I think it would nice to have a few thorough guides that cover features that many older mainstream languages have but rust doesn’t.
Just a few things that come to mind:
- Working with generics.
- How todo OOP in rust.
- Working with Iterators.
- How to do error handling without exceptions.
One thing we’ve talked about quite a bit but never quite gets off the ground is a single “derive” for common data-types.
#[derive(Data)] // equivalent to #[derive(Copy | Clone, Eq, PartialEq, Ord, PartialOrd, Hash, Debug) // what about Default and Zero? Should Data include them if possible?
This is a beautiful example of the kind of curve-bending that the Rust community has gotten so good at. Instead of just assuming that some ostensible tradeoff is a hard tradeoff, identify ways to get many of the benefits of both solutions at the same time.

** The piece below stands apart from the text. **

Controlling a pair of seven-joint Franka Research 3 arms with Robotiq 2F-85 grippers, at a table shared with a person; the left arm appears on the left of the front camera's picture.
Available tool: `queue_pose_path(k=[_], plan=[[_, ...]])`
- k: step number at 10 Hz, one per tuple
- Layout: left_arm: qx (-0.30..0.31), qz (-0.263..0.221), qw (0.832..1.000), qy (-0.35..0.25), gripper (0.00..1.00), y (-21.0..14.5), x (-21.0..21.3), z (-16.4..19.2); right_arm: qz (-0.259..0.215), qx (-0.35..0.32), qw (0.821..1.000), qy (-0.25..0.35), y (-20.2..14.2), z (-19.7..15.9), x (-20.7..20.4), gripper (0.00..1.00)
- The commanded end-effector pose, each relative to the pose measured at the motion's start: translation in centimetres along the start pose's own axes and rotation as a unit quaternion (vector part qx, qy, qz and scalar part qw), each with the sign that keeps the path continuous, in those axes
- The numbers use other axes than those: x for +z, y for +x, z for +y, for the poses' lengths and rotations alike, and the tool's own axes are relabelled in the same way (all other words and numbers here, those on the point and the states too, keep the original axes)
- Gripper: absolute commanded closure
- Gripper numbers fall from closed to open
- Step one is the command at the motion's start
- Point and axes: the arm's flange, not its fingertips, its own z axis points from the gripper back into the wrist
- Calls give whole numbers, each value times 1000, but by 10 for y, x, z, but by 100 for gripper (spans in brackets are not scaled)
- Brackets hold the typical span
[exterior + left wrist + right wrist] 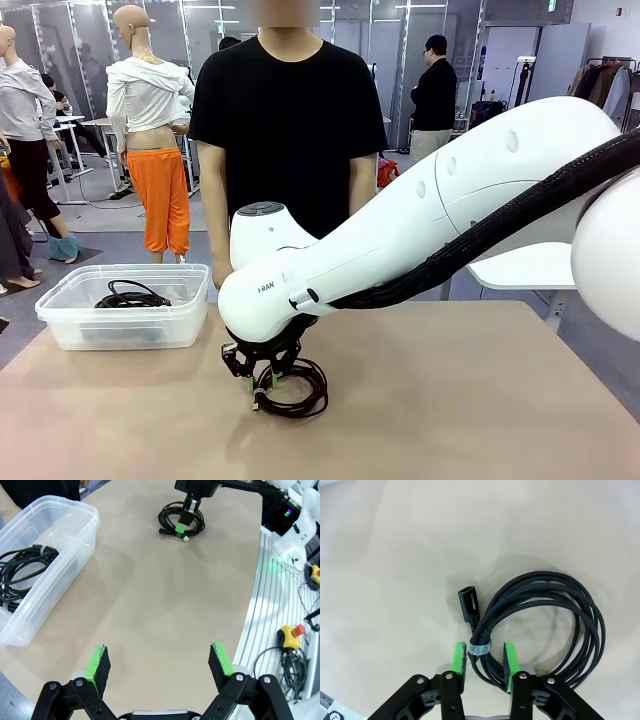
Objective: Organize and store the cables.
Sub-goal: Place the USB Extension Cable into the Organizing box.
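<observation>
Meanwhile, at centre frame, the right gripper [481, 661] is straddling the coiled black cable [545, 625] lying on the table [450, 400], jaws parted around its tie. At lower frame, the left gripper [160, 666] is hovering wide open. Another coil [132, 296] is sitting in the clear plastic bin [60, 325] at left.

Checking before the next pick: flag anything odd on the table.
Nothing stands out. One tied cable coil lies flat between the right gripper's fingers; other cables sit in the bin.
</observation>
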Motion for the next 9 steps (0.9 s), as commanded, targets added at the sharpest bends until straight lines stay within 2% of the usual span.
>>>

That shrinks down the set of cases that aren’t reasonably handled by the default (in this case, codebases with both fast-hash requirements and significant code size limitations), which makes the justification for escape valves much easier for users to understand.
One thing that could be improved with
#[no_std] is getting some of the core crates (like alloc) stabilized.
I’m a little confused about that one in particular – are we likely to be changing
alloc::heap::allocate in the future? It seems pretty basic to me.
I don’t know a lot about this, but I’m curious why you would not want to use cross-compilation, e.g. with something like a MUSL target that has basically zero dependencies.
It feels like we have a body of data now – it’d be good to know what sets of traits are commonly implemented together. I feel like one of the problems with a shorthand like that is that I fear everybody has a slightly different subset in mind.